Image Scanning: A Basic HelpsheetElectronic Text Center
University of Virginia
Charlottesville, VA 22904
The Electronic Text Center currently has three Epson 4870 and two Fujitsu ScanPartner 15C scanners, connected to Pentium PCs. Currently, we are using Epson Scan or ScandAll software for graphics scanning and OmniPage Pro or ABBYY FineReader for text scanning (optical character recognition, or OCR). PDF creation is also available using Adobe Acrobat. Additionally, the two Fujitsu scanners have an automatic document feeder attachment for processing large numbers of pages.
Image Scanning : The Process
The initial two decisions to make about any image scan concern the image type you need to create (greyscale, color), and the resolution at which you want it to be created, measured in dots per inch (dpi). In essence, you are determining how many dots per linear inch the scanner will record, and how much information each dot will record. The more dots per inch, and the more information in each dot, the bigger the file.
These decisions will be affected by the use you intend to make of the image. An item that has long-term viability -- a scan of an original document that is part of an ongoing project -- will need to be scanned at higher settings than a piece of clipart for a web page.
- 1-bit black and white (each dot can be either black or white)
There is little reason ever to use 1-bit black and white scanning. The visual quality is poor -- the image looks stark and edges of lines tend to be jagged -- and the 1-bit file is also not amenable to JPEG, the best of the image compression schemes (see below).
- 8-bit greyscale (each dot can be one of 256 grey shades)
8-bit greyscale works well for most non-color images, and gives a good, clear image. For archival images, you are better served scanning non-color images in 24-bit color (see Archival Imaging, below).
- 8-bit color (each dot can be one of 256 colors)
8-bit color ("color photo") gives a less photo-realistic image than 24-bit color ("millions of colors"), and can look a little grainy at times. However, the 8-bit color file will be much smaller than the 24-bit color file in an uncompressed form, and you may be working with viewers and programs that do not allow you to use a 24-bit color image.
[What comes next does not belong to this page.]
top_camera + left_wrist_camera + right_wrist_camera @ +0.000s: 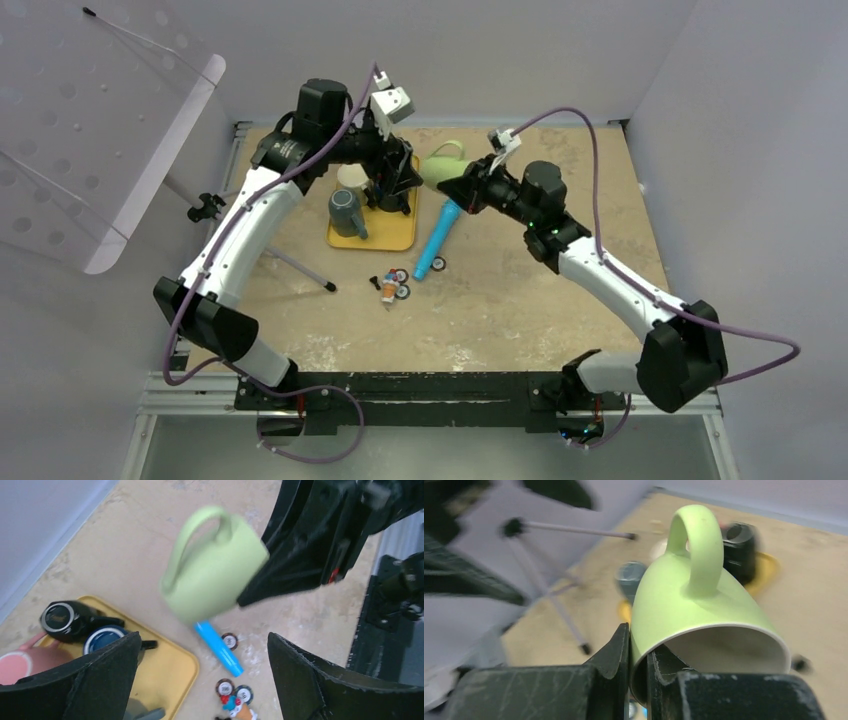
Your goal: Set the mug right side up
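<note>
The light green mug (440,163) hangs in the air over the far middle of the table, tipped on its side. My right gripper (638,645) is shut on its rim, one finger inside the wall and one outside, with the handle pointing up and the mouth (729,650) facing the wrist. In the left wrist view the mug (212,575) is held by the right arm's black fingers (300,555) from the right. My left gripper (202,680) stands wide open with nothing between its fingers, just left of the mug and over the tray's right edge (390,190).
A yellow tray (385,238) holds a dark blue-grey mug (347,212), a pale pink mug (352,177) and a black mug (62,617). A blue tube (437,240), poker chips (400,275) and a small toy (388,292) lie mid-table. A tripod leg (300,268) and clear panel (100,140) stand left.
</note>
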`<control>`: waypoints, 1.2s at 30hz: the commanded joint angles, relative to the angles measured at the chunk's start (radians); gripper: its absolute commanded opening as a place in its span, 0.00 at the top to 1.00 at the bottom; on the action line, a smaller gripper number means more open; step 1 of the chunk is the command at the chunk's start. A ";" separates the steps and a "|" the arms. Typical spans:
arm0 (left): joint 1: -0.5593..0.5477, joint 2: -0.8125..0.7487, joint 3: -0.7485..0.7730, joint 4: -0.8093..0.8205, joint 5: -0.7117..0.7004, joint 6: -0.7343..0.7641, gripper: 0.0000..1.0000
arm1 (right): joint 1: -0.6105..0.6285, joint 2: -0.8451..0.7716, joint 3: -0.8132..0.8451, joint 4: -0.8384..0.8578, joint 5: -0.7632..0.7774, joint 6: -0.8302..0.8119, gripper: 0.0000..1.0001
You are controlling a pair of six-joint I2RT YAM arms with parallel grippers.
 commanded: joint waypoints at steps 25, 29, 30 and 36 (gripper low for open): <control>-0.020 0.100 -0.396 -0.034 -0.504 1.218 0.14 | -0.390 0.571 0.603 -1.169 0.536 -0.510 0.91; -0.037 0.167 -0.426 0.011 -0.602 1.364 0.15 | -0.396 0.573 0.641 -1.182 0.529 -0.519 0.62; -0.038 0.191 -0.419 0.012 -0.633 1.386 0.15 | -0.397 0.572 0.650 -1.186 0.529 -0.520 0.56; -0.034 0.281 -0.358 -0.047 -0.731 1.422 0.17 | -0.396 0.529 0.677 -1.198 0.509 -0.531 0.41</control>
Increasingly, image viewing software that does not support 24-bit color (or cannot display it through your monitor/color board combination) will translate the 24-bit image into an 8-bit one. 8-bit color may well be suitable for "clip art" and web page images.
- 24-bit color (each dot can be one of 16.8 million colors)
24-bit color gives a much more photorealistic image, but results in a much larger file than 8-bit color. However, the JPEG process will reduce the filesize dramatically.
Resolution -- Dots Per Inch
The choice of dpi is ruled often by practical considerations. The higher the dpi number, the more information in the file, and the greater the ability to enlarge a detail from that image (if your viewing software supports such a feature). Note, though, that if the original image does not have much detail to enlarge, a high dpi setting may gain you little.
Raising the dpi value also increases the file size, sometimes beyond a size which your viewing software can cope with (or you can store). To take an extreme case, a 400 dpi, 24- bit color TIFF image that is as big as the bed of the scanner (8.5x14 inches) would be 55 megabytes in size (uncompressed -- see note on compression below). So, there is a degree of experimentation, and of tailoring the resolution to the purpose of the scan, in choosing a dpi value.
If the image will have its principal life on screen (such as an image for a web page), as opposed to being printed out, and if you do not need to enlarge details from it, there is no reason except archival concerns to scan at better than 100 dpi, because screen resolution is lower than this typically.
So, just as with image type, you need to match resolution to the purpose of the scan. A "clipart" image for a web page is fine at 100 dpi; an archival scan of a manuscript is not.
The following chart shows the size of an uncompressed 1" x 1" image in different types and resolutions:
Resolution (dpi) 400x400 300x300 200x200 100x100 2-bit Black and white 20K 11K 5K 1K 8-bit greyscale or color 158K 89K 39K 9K 24-bit colour 475K 267K 118K 29K
Image File Formats
At the scanner you are likely to create an image in an uncompressed format such as TIFF (works on all platforms), BMP (MS windows only) or PICT (Mac only). The TIFF file has long-term archival use, but is usually too large as a file to work with effectively, especially if you want an image as part of an HTML document on the Web.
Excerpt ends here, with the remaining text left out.